The way we deal with knowledge is changing. Already, the largest encyclopedia in the world is Wikipedia — a resource arising from anyone’s contribution and available to everyone. As our economy speeds up, the way we learn new knowledge must also change. The first years of instruction will have to focus more on conceptual ‘learning to think and learn,’ while we will need to upgrade our skills and expertise regularly to stay competitive in the job market. Blockchain technology can help lay the groundwork for some of the required shift in our approach to learning, but it cannot revolutionize all of education.
A key promise of the decentralized blockchain economy is the potential of trustless consensus models that verify information without the need for a higher authority. Intuitively, education seems like a perfect target: states and educational institutions have highly centralized certification mechanisms for courses and degrees. We rely on a few powerful actors to ascertain the credibility of learning outcomes, and such actors can fail and are slow to adapt to changing workplace requirements.
A recent example for the need of non-institutional accreditation is the vast number of highly educated Syrian students who fled their war-torn nation and struggle to continue their studies because of a lack of documentation from their previous universities. One solution, similar to what Bitnation pursued for identity verification for refugees, is the creation of small webs-of-trust of former students and teachers or professors who verify each others’ work and therefore create credibility through consensus. This system could help support new non-institutional forms of education that serve as more dynamic alternatives to traditional education.
However, we cannot describe such a system as trustless, because the individuals would be friends or at least acquaintances and the motive to endorse another student may be more than the economic self-interest in the truly trustless financial blockchain networks. It creates a system vulnerable to collusion, where the basic human instinct for reciprocal altruism may lead people to verify individuals who did not attain degrees. A peer-to-peer network would require more trust in the people than the trust we currently put into centralized institutions.
Decentralized student-tutor platforms
A more practical solution is a blockchain-based education marketplace that works with smart contracts as the primary verification tool. Course completion would trigger the payment to the teacher and the achievement of credits for the student. Storage in publicly available smart contracts would transparently prove credentials. Students could also pay less because institutional overhead costs would not apply, and the system would reward good teachers because they would likely get more students and therefore earnings. The ODEM platform has created such a platform and operates it successfully.
Nevertheless, one major issue remains: the comparability of learning standards. Although transparency makes it possible to go through a syllabus and know what learning outcomes come from a given course, employers are unlikely to have the time to go through those every time they want to hire somebody new. The name of a state-accredited university still provides this security more convincingly than any other assurance an individual tutor can give.
Although we could measure success by the achievements of students after taking the course, this is not an accurate measure of the course’s teaching level.

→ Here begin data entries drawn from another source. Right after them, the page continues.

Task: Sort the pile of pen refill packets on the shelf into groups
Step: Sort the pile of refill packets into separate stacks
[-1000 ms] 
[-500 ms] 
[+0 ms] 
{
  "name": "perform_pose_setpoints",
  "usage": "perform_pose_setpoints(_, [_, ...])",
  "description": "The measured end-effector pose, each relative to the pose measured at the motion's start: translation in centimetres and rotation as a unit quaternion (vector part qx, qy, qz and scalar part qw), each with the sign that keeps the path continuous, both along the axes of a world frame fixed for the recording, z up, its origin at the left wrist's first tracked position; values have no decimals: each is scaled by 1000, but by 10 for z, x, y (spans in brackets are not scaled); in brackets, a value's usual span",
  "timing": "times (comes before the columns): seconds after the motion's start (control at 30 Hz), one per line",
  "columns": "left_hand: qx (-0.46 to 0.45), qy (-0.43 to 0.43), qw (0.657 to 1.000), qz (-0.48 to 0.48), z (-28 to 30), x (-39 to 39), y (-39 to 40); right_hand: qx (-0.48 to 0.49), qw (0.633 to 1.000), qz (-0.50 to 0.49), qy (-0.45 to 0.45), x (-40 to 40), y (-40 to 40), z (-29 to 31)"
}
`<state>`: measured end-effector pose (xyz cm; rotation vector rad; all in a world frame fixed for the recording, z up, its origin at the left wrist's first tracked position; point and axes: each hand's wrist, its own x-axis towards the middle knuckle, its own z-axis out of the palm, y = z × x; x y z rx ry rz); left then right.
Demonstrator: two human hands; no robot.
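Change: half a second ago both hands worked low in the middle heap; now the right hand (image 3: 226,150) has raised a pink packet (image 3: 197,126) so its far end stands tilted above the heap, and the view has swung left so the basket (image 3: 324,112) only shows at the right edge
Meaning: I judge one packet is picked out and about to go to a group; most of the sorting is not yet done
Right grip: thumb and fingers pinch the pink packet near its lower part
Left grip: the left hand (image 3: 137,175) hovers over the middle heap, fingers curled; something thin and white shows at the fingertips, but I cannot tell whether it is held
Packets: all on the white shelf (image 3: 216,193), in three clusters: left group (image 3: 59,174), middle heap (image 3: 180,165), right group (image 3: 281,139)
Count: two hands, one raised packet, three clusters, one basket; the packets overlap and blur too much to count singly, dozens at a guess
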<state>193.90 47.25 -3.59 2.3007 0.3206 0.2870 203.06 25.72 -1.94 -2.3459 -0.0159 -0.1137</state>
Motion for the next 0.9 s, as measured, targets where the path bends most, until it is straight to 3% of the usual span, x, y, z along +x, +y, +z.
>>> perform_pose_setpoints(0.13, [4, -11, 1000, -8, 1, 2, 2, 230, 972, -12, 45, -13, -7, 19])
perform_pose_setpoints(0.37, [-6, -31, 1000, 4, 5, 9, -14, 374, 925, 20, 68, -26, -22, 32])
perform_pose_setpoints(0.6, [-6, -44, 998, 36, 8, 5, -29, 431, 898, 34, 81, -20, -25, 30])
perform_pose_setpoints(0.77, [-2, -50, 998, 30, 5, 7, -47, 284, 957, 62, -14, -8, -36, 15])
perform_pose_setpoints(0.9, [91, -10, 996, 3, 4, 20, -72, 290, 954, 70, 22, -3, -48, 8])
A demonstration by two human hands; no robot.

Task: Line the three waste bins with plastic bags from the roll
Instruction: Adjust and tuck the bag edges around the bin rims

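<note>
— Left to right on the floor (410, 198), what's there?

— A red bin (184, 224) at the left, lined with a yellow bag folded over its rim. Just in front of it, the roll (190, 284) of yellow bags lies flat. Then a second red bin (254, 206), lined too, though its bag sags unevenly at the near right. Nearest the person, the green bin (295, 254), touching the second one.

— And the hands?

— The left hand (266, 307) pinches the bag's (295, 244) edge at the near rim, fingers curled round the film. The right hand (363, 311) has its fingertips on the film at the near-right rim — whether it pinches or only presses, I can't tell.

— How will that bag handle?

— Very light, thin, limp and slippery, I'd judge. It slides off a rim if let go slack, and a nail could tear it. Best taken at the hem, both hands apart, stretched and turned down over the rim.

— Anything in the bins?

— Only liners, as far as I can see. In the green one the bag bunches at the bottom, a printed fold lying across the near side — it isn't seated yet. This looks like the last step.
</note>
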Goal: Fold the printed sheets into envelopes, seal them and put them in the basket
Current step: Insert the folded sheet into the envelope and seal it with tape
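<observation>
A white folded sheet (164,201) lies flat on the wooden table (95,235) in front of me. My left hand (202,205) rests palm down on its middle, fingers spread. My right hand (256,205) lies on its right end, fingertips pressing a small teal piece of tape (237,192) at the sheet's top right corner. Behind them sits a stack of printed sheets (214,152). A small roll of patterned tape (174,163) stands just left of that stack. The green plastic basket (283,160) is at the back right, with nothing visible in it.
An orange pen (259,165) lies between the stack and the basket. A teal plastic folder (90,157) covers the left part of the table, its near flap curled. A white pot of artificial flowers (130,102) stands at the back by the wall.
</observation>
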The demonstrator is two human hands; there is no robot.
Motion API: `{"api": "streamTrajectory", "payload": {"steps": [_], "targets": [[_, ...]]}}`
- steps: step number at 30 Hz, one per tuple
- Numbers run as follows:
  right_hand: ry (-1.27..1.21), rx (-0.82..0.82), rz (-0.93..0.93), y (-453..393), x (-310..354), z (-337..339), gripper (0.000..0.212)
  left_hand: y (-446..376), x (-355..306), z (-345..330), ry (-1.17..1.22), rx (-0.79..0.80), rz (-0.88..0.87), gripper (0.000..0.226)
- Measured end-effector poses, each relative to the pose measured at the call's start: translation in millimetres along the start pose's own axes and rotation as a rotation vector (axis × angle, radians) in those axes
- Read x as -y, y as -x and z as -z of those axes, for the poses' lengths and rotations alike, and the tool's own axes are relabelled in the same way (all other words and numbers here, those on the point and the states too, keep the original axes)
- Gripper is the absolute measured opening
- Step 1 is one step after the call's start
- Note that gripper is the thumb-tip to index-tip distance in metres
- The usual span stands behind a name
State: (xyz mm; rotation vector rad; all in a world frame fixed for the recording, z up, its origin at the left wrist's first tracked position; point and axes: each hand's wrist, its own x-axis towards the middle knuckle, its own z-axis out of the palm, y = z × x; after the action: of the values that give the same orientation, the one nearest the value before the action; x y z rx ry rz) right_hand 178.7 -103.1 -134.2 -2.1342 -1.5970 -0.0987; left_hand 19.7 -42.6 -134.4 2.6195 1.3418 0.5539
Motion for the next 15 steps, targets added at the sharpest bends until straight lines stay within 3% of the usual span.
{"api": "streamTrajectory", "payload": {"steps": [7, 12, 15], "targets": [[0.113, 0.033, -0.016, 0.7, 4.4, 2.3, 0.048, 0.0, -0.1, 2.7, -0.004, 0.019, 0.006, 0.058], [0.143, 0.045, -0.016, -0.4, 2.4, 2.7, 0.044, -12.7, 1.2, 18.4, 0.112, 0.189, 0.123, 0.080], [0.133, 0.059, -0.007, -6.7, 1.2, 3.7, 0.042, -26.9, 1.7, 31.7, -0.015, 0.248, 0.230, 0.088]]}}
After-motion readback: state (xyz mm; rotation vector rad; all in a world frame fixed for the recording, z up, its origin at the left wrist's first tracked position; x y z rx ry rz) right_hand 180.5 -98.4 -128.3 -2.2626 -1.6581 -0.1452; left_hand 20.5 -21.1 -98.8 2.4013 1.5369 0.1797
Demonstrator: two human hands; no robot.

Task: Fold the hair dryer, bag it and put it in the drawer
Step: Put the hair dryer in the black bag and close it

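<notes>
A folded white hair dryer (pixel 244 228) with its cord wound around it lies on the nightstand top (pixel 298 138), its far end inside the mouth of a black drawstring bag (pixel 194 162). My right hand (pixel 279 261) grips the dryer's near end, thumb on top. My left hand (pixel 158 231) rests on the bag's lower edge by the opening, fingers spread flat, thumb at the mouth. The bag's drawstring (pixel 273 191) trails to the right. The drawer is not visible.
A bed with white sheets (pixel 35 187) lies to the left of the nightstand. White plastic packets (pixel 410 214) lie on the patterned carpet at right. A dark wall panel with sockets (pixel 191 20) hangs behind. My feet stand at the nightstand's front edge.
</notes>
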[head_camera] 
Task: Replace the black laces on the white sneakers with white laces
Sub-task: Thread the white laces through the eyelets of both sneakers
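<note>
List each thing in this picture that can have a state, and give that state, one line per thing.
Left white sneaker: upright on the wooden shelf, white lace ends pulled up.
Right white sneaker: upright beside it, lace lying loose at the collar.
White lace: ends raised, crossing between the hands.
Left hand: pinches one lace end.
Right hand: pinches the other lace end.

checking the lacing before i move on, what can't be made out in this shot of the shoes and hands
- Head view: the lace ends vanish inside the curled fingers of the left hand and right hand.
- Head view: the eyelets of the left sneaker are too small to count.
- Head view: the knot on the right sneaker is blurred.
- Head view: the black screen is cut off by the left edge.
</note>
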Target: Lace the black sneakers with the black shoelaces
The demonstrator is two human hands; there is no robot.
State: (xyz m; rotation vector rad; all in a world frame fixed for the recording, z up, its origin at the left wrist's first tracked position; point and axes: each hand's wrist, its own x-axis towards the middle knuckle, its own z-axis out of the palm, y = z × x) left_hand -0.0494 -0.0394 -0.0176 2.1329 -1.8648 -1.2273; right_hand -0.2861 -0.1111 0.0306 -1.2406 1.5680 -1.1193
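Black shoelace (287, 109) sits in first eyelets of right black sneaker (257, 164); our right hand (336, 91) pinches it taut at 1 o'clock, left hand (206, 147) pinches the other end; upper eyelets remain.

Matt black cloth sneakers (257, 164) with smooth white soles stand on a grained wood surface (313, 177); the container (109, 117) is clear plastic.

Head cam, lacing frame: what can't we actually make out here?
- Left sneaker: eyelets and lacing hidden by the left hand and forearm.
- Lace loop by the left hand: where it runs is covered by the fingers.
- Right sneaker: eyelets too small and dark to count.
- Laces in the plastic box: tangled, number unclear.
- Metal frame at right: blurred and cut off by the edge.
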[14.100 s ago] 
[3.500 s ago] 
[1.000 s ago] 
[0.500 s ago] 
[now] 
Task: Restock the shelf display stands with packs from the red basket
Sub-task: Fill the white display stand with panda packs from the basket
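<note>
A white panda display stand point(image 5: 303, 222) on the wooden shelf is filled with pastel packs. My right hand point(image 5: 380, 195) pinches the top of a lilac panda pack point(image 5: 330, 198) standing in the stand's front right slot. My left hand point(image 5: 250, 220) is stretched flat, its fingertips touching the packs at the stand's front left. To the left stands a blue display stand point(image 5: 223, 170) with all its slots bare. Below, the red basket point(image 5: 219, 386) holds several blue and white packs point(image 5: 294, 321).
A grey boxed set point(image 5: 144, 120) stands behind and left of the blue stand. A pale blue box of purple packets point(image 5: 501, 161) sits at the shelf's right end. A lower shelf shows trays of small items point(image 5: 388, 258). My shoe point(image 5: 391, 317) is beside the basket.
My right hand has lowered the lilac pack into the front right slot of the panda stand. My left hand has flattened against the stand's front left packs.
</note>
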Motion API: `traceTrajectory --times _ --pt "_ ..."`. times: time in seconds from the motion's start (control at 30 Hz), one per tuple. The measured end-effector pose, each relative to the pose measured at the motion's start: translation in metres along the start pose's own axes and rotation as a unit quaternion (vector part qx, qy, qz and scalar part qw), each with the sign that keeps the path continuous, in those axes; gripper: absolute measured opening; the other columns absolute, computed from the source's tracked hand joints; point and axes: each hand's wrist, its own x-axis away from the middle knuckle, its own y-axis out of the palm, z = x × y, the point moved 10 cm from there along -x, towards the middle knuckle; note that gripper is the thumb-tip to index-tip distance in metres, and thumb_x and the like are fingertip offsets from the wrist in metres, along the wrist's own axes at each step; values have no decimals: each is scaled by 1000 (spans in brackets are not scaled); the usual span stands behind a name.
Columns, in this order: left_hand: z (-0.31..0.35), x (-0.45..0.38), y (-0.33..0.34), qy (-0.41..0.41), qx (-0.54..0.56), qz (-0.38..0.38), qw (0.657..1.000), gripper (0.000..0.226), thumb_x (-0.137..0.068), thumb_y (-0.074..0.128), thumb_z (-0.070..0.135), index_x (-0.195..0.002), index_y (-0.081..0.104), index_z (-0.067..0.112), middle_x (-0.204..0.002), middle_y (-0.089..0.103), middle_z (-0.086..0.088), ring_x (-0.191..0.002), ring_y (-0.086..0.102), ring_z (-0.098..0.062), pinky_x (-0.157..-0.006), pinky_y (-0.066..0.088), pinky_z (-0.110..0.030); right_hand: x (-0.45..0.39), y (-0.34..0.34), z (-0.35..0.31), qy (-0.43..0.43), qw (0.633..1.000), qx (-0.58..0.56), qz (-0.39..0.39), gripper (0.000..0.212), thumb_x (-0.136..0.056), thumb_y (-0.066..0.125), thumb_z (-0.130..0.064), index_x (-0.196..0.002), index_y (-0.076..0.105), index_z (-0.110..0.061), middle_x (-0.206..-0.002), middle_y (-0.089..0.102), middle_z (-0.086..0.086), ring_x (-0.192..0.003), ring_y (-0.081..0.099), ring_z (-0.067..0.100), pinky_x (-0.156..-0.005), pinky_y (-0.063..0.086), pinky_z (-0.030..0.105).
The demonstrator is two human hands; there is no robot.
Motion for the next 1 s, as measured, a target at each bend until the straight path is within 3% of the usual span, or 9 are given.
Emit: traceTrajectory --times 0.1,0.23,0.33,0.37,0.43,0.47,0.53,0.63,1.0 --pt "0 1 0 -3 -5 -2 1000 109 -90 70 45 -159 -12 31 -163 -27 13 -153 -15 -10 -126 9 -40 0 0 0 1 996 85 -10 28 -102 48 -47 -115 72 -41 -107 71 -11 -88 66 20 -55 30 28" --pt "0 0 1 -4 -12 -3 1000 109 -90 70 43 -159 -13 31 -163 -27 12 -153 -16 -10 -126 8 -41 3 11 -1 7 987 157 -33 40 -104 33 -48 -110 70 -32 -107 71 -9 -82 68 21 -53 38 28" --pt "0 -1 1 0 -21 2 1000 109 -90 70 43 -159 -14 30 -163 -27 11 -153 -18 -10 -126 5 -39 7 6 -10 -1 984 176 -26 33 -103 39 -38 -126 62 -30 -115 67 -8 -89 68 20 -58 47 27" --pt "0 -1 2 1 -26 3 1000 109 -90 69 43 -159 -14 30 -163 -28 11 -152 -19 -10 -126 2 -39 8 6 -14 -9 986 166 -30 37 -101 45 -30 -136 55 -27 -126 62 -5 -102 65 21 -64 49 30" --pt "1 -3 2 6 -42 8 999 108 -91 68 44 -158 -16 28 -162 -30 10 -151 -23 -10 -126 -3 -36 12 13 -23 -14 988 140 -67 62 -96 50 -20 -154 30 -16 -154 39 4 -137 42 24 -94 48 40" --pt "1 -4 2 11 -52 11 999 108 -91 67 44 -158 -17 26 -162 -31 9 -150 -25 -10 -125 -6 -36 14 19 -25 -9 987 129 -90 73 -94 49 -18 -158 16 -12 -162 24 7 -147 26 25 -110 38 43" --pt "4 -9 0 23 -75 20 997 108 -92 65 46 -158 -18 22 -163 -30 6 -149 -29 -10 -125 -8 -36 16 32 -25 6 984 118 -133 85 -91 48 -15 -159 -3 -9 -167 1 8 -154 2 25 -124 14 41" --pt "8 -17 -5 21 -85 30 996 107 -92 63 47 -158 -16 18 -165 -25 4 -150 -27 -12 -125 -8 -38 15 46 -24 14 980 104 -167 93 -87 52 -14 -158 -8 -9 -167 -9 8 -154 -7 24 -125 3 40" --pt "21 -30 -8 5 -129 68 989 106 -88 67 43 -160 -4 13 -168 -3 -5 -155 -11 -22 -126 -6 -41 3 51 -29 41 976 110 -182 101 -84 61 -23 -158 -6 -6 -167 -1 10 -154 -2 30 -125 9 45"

Participants may have already been knowledgeable before, and there would be no comparison group of non-participants to control for such factors.
A blockchain-based system to prove education achievements that operates within the constraints of current institutions would be a compromise that introduces the reliability and transparency of blockchain solutions to the current educational framework. Universities or national and international education boards and groups could adopt an ODEM-like system on campuses and embrace the benefits of the improved data storage system while providing the legitimacy of educational standards. This solution could also help financially disadvantaged learners onto university’s online courses and thereby reduce the cost of attending such an institution.
However, Coursera and similar platforms already exist without blockchain technology and their need for more reliability and transparency is not very pressing. For now, employers trust the subjective profiles on LinkedIn. This may change in a future where a lot more adult learning, and the associated accreditation, will become necessary.
Badges for Gigs
The real potential of blockchain solutions lies in the growing field of lifelong learning. Concepts like the tutor-student platform with education tokens and transparent storage can be useful to unify the variety of different MOOCs, job training and other specialty courses that the typical worker has to increasingly go through to keep upgrading skills and stay up to date in the workplace.
ODEM-like platforms would be especially appealing to individuals in the gig economy, where freelancers work on individual projects and do not go through structured training stages set by their company. Completion of certain levels of projects could count as tokens themselves, and further training programs would add to the individual’s portfolio of skills badges. Every time a company hires the person, they could verify that they have the required skills, or else the person loses a badge.
In a global, open system, this should lead different companies to find the right level of expertise given by certain courses freelancers have taken, although ideally the platform should also employ education professionals to verify material in uncertain cases. Learners can also pay tokens for material that educators upload, creating a fair system for payment of content contributors.
As the economy moves to more and more gig economy engagements in often very global environments, easily searchable badges in the form of blockchain-secured tokens can help freelancers show their expertise level for projects in a way that current models cannot enable.
As with many blockchain applications, the success of such a platform relies on how well it can identify and target market niches, and develop stellar user interfaces that allow widespread adoption of the technology. Recruiting teachers is a vital first step, which ODEM is attempting through partnerships with existing educational institutions. When many students follow, employers may someday, too, setting up an ever-growing network, and decentralizing knowledge accreditation the way Wikipedia has already decentralized the storage of knowledge.